Professor of architectural engineering Thijs Asselbergs, affiliated with TU Delft, also points out the price advantage of industrial construction. “You can build more with less manpower. That cuts costs, and that is the holy grail for everyone in politics and construction.”
At the same time, Asselbergs makes reservations about industrial construction. “You are strongly tied to the machines in the factory. A traditional construction worker with his tools can get everything very precisely to size. That is often more difficult in a factory.”
Berri de Jong recognizes that objection. Standard apartment facades can be made with great speed, but it is not possible to work with round shapes, for example. “If it has to be built on very small plots or with certain difficult corners, it becomes too specific and the advantages of industrial building disappear.”

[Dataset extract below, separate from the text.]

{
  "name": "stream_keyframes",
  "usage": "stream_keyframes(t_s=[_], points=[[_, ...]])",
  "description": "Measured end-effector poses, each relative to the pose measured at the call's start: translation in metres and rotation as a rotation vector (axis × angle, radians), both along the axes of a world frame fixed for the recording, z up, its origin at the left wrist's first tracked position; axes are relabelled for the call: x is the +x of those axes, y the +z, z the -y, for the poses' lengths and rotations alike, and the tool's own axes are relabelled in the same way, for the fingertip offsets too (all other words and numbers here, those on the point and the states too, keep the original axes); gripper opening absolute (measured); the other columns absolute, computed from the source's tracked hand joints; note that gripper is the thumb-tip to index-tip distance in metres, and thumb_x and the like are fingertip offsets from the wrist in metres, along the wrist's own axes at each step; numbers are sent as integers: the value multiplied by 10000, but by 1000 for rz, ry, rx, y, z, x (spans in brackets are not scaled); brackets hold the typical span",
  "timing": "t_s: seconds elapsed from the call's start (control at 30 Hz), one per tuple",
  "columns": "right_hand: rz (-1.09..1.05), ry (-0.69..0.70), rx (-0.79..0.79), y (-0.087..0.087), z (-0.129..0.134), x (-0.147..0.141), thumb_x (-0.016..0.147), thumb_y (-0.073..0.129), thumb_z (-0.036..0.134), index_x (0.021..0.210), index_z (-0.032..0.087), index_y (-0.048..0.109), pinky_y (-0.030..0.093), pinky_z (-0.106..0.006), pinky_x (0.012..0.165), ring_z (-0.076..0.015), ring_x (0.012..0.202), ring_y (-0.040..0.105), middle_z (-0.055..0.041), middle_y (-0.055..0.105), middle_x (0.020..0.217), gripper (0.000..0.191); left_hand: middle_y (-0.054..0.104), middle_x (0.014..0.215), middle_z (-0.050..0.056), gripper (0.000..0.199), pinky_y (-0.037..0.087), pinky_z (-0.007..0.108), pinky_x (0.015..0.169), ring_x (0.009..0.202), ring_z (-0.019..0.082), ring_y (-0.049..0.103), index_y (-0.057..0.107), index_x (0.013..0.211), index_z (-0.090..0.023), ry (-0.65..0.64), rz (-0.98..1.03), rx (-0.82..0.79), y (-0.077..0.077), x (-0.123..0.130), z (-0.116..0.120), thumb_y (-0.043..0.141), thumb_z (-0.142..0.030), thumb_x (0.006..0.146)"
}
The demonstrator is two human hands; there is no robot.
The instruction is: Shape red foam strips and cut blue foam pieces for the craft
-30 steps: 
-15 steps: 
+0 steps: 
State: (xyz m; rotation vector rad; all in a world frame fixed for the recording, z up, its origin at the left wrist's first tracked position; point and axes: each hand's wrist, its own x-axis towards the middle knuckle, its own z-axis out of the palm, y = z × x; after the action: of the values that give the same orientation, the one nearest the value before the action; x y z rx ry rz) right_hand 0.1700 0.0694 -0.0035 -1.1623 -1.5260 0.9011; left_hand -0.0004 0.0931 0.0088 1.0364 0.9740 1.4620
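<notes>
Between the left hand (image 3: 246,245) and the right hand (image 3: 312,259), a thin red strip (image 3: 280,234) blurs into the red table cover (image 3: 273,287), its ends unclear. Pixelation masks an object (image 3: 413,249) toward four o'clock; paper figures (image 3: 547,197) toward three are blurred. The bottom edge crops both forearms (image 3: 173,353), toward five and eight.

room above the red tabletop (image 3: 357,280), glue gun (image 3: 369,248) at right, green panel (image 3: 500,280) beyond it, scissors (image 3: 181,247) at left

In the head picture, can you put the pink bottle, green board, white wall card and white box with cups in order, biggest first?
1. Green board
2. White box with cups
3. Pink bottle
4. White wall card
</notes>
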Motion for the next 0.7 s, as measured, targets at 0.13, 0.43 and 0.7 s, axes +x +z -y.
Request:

The limitations of machines turn the relationship between builder and architect upside down. Now it is usually the case that the architect makes a design, which then realizes the construction. De Jong: “In industrial construction it is the other way around, where architects have to make a design that is tailored to the capabilities of our machines.”
Boring uniformity
Professor Asselbergs, who is originally an architect, voices another criticism of prefab construction: the risk of uniformity. “You don’t just build blocks of houses, you also create a neighbourhood. During the reconstruction we saw how that could go wrong.” It is important that you bring together different styles, different types of living. “That determines the environment, the appearance and the living pleasure of a neighbourhood.”
Plegt-Vos director Opdam vigorously combats the fear of boring uniformity. “The robot can be set differently per facade type. We can build an enormous number of types and types of houses. We are learning more and more and getting better. The possibilities will only increase in the coming years.”
Yet Asselbergs remains critical. “Preventing uniformity requires more than just using a certain nice stone. To make a neighborhood a pleasant living environment, you need an enormous amount of ‘design power’. Architects and designers play an important role in this. Construction companies must continue to involve the designer, the architect and the ultimate occupant in design and construction.”
Because the machines in the factory make a lot of traditional work superfluous, there also seems to be less room for the craftsman. Does the bricklayer disappear because of the house factory? According to Opdam, things will not go that smoothly. “As long as there are still stone houses and monuments to be rebuilt and renovated, professionals will continue to be needed. I’m convinced of that.”